Task description: Please count the lines in the data below that mention the word "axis", then give only the total.

*** Opening of Data for processing ***

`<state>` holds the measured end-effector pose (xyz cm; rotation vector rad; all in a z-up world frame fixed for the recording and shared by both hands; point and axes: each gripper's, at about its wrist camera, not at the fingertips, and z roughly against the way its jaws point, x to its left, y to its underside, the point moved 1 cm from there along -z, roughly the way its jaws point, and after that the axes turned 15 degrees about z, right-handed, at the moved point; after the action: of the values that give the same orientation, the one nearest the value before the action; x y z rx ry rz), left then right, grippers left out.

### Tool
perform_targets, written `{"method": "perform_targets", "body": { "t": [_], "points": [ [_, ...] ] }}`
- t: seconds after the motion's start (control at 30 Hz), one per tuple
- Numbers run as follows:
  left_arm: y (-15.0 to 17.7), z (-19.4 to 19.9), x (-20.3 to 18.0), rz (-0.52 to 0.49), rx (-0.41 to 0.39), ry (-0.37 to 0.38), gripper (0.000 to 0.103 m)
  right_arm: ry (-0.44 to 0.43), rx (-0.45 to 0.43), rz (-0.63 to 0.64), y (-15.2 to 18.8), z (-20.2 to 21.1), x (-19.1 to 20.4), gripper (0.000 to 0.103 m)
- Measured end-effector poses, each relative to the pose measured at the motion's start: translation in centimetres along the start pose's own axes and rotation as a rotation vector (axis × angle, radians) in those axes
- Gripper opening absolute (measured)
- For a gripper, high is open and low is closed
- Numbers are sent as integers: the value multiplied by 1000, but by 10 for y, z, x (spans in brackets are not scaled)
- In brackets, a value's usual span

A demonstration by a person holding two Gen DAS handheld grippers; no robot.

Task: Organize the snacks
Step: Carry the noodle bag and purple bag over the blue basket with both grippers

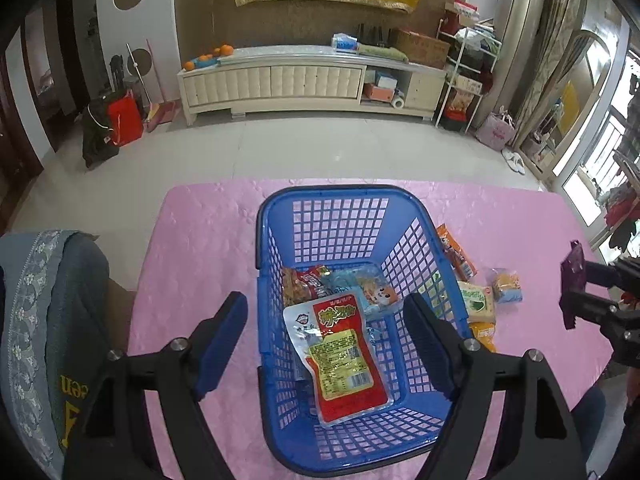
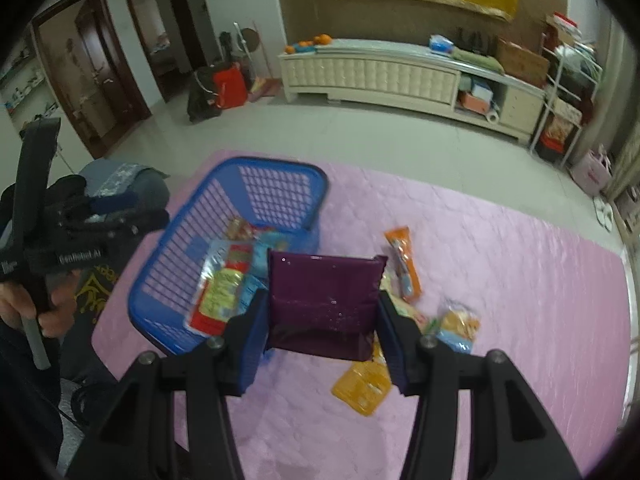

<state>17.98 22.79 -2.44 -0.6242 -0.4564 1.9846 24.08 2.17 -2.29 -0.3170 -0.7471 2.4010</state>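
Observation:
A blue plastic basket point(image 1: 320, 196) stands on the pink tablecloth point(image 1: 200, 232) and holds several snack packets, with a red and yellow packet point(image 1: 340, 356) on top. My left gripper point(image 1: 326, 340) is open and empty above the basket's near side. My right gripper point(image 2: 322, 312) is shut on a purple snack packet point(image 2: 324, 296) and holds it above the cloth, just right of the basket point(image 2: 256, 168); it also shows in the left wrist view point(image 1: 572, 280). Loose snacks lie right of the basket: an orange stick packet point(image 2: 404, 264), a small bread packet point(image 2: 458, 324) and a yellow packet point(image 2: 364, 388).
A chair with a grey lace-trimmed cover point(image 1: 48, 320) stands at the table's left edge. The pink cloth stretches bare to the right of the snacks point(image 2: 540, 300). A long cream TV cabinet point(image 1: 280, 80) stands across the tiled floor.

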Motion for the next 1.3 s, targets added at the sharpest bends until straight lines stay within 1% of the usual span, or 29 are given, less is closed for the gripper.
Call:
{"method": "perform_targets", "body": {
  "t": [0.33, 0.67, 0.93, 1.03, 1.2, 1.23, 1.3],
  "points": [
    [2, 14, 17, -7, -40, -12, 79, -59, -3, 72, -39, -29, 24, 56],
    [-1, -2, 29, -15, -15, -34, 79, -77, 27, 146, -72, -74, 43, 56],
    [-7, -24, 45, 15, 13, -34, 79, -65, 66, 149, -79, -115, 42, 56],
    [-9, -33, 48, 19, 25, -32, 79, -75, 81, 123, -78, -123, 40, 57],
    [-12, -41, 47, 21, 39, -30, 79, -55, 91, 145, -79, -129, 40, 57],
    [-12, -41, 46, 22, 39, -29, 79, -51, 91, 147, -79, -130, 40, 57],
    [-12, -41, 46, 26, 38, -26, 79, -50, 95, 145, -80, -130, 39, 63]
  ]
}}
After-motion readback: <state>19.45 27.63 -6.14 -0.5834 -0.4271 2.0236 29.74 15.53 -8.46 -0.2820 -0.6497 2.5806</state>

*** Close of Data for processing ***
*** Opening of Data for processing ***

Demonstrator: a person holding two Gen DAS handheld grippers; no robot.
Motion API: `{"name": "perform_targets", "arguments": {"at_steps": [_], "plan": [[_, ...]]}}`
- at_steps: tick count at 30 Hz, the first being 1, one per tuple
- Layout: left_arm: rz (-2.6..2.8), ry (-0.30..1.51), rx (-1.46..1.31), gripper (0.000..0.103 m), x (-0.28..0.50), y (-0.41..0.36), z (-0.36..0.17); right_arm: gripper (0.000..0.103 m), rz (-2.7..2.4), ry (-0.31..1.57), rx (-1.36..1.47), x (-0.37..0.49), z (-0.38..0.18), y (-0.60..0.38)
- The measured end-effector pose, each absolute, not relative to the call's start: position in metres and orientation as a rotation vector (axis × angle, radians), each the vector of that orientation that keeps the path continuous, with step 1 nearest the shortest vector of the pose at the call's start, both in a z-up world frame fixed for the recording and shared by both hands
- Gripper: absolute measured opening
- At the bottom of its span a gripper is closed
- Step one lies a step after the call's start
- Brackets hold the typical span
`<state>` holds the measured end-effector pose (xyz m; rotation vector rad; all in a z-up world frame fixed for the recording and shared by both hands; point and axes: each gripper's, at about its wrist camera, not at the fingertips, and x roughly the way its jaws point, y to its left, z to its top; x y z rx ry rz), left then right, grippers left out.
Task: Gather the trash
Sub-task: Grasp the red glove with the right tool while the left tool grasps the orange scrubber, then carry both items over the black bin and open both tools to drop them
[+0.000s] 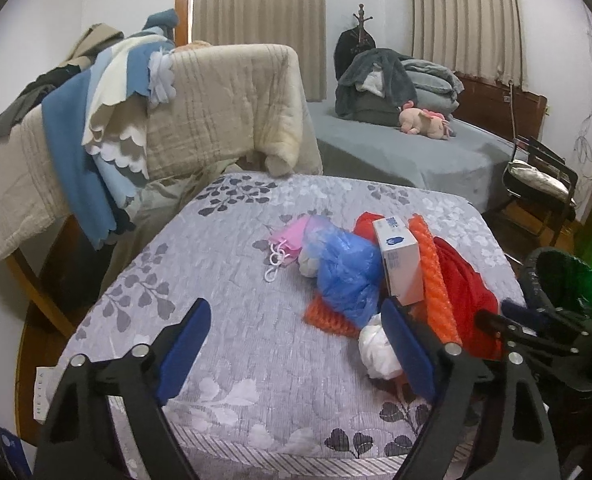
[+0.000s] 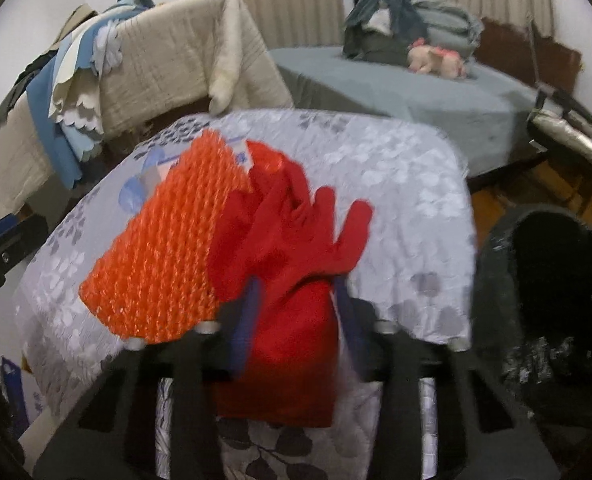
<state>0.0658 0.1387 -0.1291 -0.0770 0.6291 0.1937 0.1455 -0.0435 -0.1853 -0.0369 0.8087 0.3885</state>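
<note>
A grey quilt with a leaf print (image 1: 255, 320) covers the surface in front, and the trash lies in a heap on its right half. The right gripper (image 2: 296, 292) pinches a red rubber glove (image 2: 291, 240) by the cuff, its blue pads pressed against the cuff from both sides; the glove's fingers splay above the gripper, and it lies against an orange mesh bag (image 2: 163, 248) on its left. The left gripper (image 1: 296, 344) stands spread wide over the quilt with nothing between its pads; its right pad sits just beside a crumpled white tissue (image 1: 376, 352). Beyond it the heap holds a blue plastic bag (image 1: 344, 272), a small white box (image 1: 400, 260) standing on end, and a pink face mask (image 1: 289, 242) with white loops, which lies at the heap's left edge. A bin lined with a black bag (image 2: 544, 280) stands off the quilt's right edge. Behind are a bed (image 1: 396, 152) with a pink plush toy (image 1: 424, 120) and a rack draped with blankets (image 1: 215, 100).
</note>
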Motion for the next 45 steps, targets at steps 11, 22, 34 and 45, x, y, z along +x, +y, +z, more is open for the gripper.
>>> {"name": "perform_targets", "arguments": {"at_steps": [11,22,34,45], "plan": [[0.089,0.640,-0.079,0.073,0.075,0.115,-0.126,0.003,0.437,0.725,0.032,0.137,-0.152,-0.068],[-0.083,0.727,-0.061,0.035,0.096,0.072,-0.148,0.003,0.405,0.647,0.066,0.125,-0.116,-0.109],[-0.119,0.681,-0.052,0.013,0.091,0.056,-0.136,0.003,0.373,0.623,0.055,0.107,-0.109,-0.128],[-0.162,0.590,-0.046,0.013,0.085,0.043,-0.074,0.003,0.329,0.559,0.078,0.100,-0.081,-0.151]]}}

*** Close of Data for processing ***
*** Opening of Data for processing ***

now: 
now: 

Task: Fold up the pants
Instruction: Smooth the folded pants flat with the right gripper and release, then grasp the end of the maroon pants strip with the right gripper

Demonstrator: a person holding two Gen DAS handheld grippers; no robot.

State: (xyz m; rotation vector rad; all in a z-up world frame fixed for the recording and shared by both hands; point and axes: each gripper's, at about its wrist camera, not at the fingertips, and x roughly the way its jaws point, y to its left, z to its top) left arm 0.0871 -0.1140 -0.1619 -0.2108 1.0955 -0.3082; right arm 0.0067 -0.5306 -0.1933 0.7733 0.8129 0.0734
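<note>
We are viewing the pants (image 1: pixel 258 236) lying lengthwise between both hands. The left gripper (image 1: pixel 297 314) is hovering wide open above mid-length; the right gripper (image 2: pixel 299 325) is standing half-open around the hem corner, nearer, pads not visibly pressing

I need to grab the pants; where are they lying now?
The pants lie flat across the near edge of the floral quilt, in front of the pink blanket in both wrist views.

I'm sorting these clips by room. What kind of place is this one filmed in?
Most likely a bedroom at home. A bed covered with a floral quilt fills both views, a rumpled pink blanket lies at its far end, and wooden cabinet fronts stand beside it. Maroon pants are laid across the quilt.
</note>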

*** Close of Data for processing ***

Response: 2